Yes, that would be all of you.
This is about each and every one of you. You all know deep down in the pits of your stomachs just how difficult it is to truly be alive, to interact with the world around you, to open yourself up completely, unprotected to the world. But what do you do instead? You try to cover it all up - "it" being who you truly are - no matter the cost or consequence. You project this badass image to the rest of the world, all cavalier and tough, yet the truth is, you're all no more than one sentence away from being brought to tears, provided it's worded right.
I chose a long time ago to acknowledge this. Unfortunately, so many of you still live your daily lives in ignorance, as if immune to this. That's why I'm writing. My point here is simple: Get your heads out of your collective asses and wake the hell up. The sooner you stop caring what other people think about you, the better off you'll be.

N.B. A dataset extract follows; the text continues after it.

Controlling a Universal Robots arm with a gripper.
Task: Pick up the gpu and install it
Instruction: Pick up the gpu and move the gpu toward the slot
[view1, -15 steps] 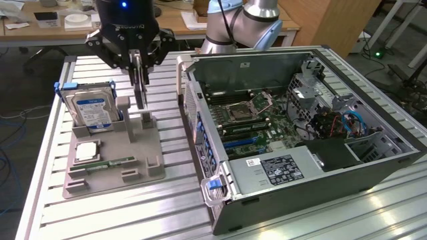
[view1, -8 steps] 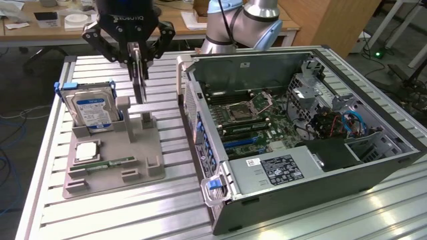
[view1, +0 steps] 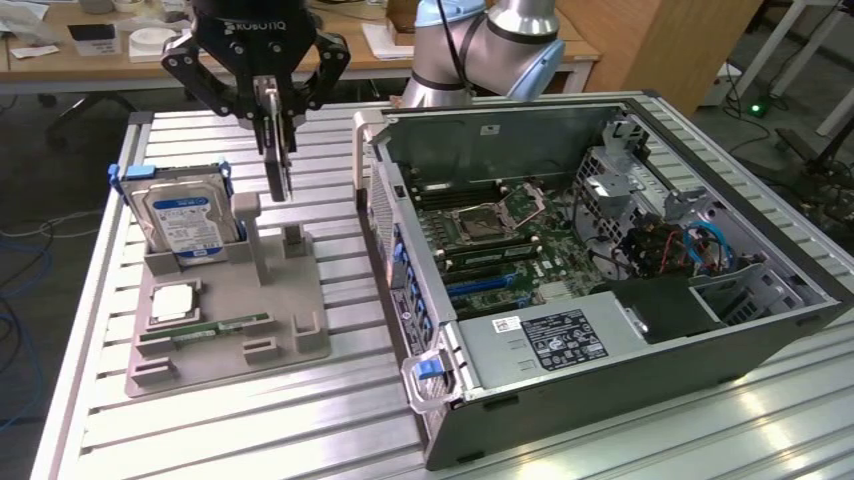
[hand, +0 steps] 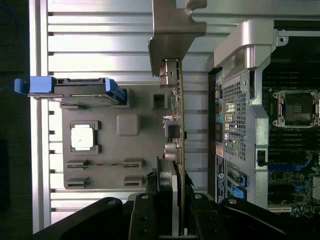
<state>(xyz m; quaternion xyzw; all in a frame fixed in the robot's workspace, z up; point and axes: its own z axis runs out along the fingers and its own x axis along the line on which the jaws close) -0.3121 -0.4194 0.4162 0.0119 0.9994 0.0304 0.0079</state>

I say I chose to live my life that way "a long time ago". By "a long time ago" I mean at age 15. I was a freshman in high school when someone I thought was a good friend of mine "came out of the closet." You have to realize that in 1996 that term was relatively new, and not yet cliched. When he was all but crucified for it by his peers, he chose to try to take me down with him, spreading rumors and making accusations about me and my sexual preferences. Don't get me wrong, I have no issue with gay people. I had gay friends in college and still do today, but times are different now. You see, in 1996 being homosexual was not yet "cool", or "fabulous", as they say in 2008. There were no television shows dedicated solely to gay men teaching the rest of the male population how to dress. Needless to say I took it hard - really hard. Being accused of being homosexual in 2008 is still rather tough, but back then it was ten times worse. Factor in the fact that I was only 15, and what you had was a pubescent boy ready to leap from the nearest accessible rooftop. High school is awkward and confusing enough as it is.

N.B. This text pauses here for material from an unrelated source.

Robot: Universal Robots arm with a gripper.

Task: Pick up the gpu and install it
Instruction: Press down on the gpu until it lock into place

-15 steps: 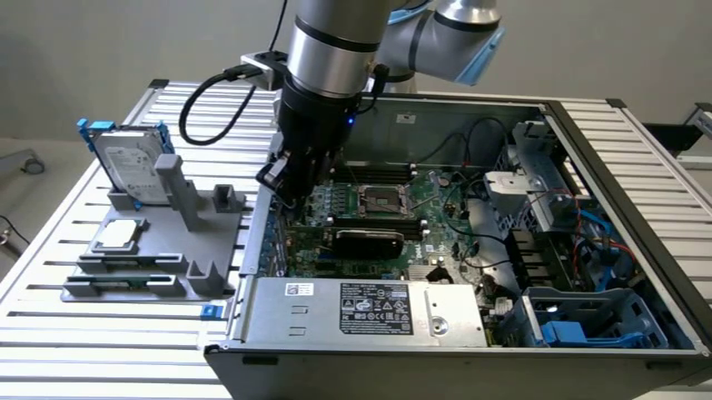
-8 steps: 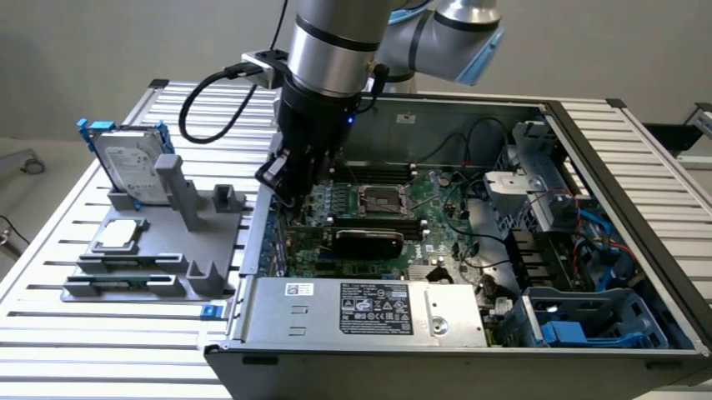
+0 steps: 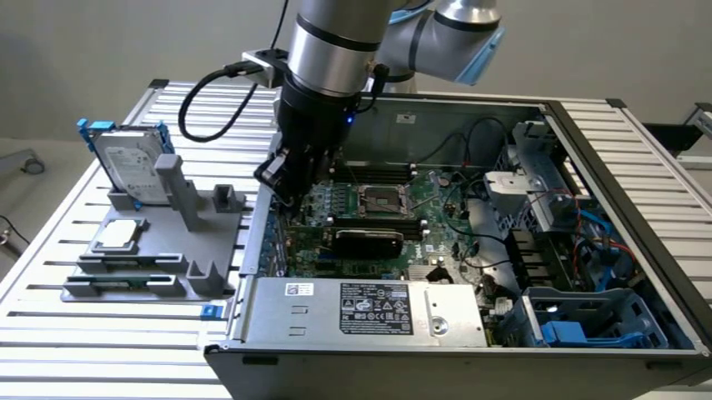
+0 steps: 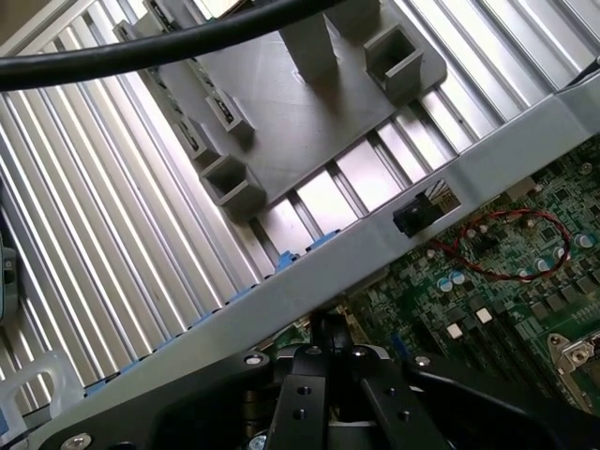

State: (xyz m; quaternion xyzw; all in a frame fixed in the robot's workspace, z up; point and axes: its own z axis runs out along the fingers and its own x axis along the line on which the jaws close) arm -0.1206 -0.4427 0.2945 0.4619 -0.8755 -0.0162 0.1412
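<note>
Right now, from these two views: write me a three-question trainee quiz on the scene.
1. True or false: the black glossy gpu card lies on the grey plastic fixture tray.
2. The silver hard drive with blue frame is: A) upright on the fixture tray; B) flat inside the case; C) in the gripper.
3. Fill in: the black gripper hangs inside the open metal computer case, over the green ___.

Key
1. False: it sits inside the case.
2. A
3. motherboard
</note>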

Then one day I woke up and, as if by some stroke of genius, stopped caring. I'm not sure why exactly, but I never questioned myself. What I'm telling you here today is that yes, we're all self-concious to a point, but the less we are, the happier we'll be. That, friends, is absolute. From the time we're born we're told we're special in our own way. Those of you in my generation can recall the television show Romper Room, in which the host started every show by calling each of us by name, as if she could see us through the television. In reality she was just throwing out a handful of common names. But at 5 years of age, how can your first thought after hearing your name emanating from the television speakers not subconsciously make you think something equivalent to 'Damn, I'm special.'
As a child, every one of you reading this was told that you could be whatever you wanted to be, and do whatever you wanted to do, if only you believed it. Then one day we turned 18, left the nest, probably for college, and immediately found ourselves in a world where millions of other people were told the exact same thing. Well, newsflash - and I hope you're sitting down for this - it turns out none of us are really all that special. Beautifully unspectacular, to tell you the truth. Sooner or later that will catch up with all of us, and when it does, well, let's just say I hope you checked your ego at the door. You can run from it, but it will catch up to you. I promise.
So my advice to you is this: STOP CARING WHAT OTHER PEOPLE THINK. Enjoy who you are, both the good and the bad.

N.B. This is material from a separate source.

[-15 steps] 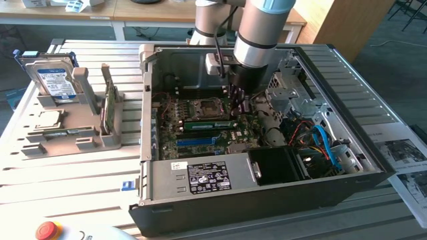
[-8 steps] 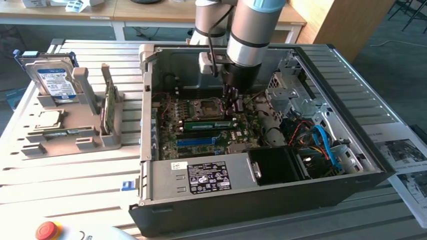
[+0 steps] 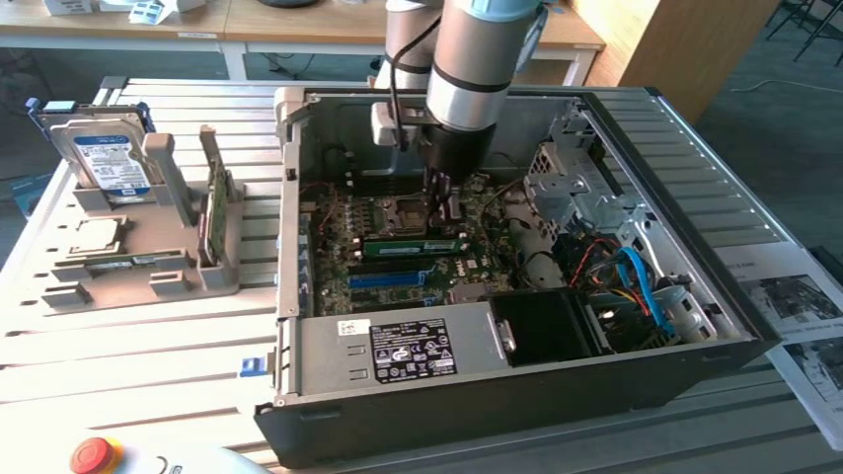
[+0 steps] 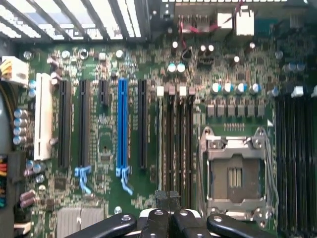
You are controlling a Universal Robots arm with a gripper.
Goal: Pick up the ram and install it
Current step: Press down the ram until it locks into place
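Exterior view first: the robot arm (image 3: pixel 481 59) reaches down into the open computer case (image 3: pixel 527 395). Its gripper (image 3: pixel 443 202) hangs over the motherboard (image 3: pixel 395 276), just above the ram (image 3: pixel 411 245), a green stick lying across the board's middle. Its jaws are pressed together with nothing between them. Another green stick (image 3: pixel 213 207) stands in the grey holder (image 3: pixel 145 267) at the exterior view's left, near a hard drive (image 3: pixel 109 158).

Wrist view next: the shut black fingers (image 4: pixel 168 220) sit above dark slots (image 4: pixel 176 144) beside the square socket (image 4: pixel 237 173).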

Embrace life, every day of it.
Be yourself, and be damned proud to do so.
Give more and expect the same from others (over time of course).
Act nervous when you're nervous. Act scared when you're scared; puzzled when you just don't know what to do. Cry when you feel like crying.
And when it goes your way? Smile about it, and don't ask questions.
And when it's all over - this completely bizzare, always unpredictable journey called life - you will stand a pretty good chance to be able to look back and, at the very least, be able to say that you had it good, and you made the most of it while you were able.